Wayne Horvitz Gravitas Quartet: One Dance Alone
Songlines

Wayne Horvitz and Sweeter Than the Day: A Walk in the Dark
Wayne Horvitz

These two collections of keyboardist and composer Wayne Horvitz's music clearly differ with respect to instrumentation (on A Walk in the Dark, the pianist is accompanied by guitar, bass, and drums; One Dance Alone replaces that trio with trumpet, cello, and bassoon). But there are similarities too beyond the obvious imprimatur of Horvitz on the material played: the two recordings were laid down in the same week and even feature several of the same songs.

Sweeter Than the Day actually began in 1999 as an acoustic incarnation of Zony Mash, in which Horvitz played Hammond B-3 organ, synthesizer, and Fender Rhodes. Listening to A Walk in the Dark, the group's third album and follow-up to 2002's Sweeter Than the Day, one of the first things one notices is the skewed melodic sensibility pervading Horvitz's tunes. The Monkish title piece, for example, feels as bluesy and oblique as a prototypical John Scofield composition while other songs are unusual in a manner that recalls Bill Frisell's composing style too. Some of the material exposes a lightly swinging, boppish side to the group (e.g., “Between the Floors,” “Inference”), and one piece (“A Moment for Andrew”) was even inspired by the “open swing” of the late pianist Andrew Hill; the quartet also digs into some delicate ballads during the hour-long set (e.g., “We Never Met,” “Undecided”). The album is not only a showcase for Horvitz's composing talents but is also a relatively loose blowing session that allows the pianist, guitarist Tim Young, acoustic bassist Keith Lowe, and Eric Eagle ample room to maneuver. Young in particular stretches out, and it's hard not think of Scofield when listening to Young's clean yet bluesy and occasionally fiery attack (check out his biting and burning tone in “A Walk in the Rain” and “The 29 th Day of May,” respectively) and, yes, of Frisell too when Young adds his own twang to the stately mood pieces “Waltz from Woman of Tokyo” (an excerpt from a score Horvitz composed for the silent film of the same name by Yasujiro Ozu) and “Good Shepherd.” On this recording at least, Horvitz shows himself to be a rather self-effacing soloist who eschews flash, but attend closely and you'll hear many moments of lyrical understatement.
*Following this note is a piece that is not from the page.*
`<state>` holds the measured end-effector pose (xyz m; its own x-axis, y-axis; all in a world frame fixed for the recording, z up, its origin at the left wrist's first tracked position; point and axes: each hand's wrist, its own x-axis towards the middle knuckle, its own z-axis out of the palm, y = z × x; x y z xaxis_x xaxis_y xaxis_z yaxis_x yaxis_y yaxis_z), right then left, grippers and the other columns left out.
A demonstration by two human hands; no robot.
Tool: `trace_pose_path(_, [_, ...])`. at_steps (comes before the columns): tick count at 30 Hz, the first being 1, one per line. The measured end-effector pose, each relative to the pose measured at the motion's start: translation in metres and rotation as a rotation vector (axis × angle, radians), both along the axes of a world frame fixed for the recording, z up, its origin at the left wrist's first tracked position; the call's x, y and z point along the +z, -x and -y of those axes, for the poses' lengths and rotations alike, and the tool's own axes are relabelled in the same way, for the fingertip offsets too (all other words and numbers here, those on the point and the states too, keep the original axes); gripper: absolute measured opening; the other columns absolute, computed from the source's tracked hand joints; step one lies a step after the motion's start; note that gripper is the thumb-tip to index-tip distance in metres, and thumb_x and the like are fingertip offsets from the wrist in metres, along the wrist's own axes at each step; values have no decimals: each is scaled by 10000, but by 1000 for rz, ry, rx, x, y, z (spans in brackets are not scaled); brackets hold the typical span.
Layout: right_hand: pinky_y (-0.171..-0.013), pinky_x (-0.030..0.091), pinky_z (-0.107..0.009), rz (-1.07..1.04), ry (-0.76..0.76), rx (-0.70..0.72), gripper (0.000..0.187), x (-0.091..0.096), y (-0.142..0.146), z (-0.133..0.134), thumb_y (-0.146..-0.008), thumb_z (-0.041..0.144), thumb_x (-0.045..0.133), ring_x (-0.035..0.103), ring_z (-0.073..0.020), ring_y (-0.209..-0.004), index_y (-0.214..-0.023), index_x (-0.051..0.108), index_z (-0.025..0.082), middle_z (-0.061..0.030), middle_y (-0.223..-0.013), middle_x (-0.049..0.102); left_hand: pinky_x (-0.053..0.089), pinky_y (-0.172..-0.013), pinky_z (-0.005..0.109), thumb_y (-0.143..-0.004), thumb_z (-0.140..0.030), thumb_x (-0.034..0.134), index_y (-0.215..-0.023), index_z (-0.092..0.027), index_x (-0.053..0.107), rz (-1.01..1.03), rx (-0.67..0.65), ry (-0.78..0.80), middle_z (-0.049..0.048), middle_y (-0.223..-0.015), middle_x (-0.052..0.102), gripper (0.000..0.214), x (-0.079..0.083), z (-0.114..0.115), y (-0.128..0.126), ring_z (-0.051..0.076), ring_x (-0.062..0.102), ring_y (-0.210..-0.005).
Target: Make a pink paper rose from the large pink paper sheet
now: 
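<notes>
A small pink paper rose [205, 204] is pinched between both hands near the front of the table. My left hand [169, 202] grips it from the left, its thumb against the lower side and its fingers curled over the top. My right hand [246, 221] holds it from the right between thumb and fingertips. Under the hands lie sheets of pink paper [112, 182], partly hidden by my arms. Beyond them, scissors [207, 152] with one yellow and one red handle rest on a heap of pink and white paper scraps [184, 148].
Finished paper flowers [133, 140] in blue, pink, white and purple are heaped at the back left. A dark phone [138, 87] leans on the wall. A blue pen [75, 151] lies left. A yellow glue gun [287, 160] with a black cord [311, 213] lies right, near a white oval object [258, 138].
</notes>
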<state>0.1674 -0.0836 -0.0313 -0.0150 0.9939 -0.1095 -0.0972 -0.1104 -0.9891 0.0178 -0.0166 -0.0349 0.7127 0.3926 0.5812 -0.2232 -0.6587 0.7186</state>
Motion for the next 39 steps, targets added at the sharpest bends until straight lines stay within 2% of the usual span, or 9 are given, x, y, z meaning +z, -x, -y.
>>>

One Dance Alone, the second album by Horvitz's “Gravitas Quartet” (the pianist accompanied by cellist Peggy Lee, cornetist Ron Miles, and bassoonist Sara Schoenbeck) defies easy categorization, despite its obvious association with classical chamber music. For one, the compositions are again Horvitz's (one exception: “A Fond Farewell” by the late Elliott Smith) and retain his personal stamp (by his own admission, jazz and blues, being so inescapably and fundamental a part of his language as an American composer, invariably emerge) and, secondly, improvisation is a strong component of the album too. Miles is an admired and established figure in jazz circles while Lee and Schoenbeck prove themselves adaptable players, equally capable of navigating atonal and jazzier waters. Naturally, the absence of drums means that the album doesn't swing with the immediacy and intensity of A Walk in the Dark but Miles' playing in particular ensures that a jazz sensibility reigns throughout. The three “July” pieces bring to the album an atonal angularity associated with Schoenberg and Webern; “A Walk in the Rain,” on the other hand, is clearly more bluesy jazz than classical with Miles and Horvitz nimbly riding over the bassoon's bass-like honk. Ever the gentleman, the pianist gives the others turns in the spotlight—Schoenbeck in “To Say Your Name” and Lee in “Waltz from Woman of Tokyo” (which sounds even lovelier in the “chamber” context)—but in a sense all four solo occupy center stage with each stepping forth at various times throughout the eleven settings. Incidentally, if the stylistic range of these two recordings strikes listeners as surprising, it's business as usual for Horvitz who studied Bartok in college while also immersing himself in the music of electric Miles Davis, Cecil Taylor, and the Art Ensemble of Chicago and has thrown himself into any number of configurations in the years since.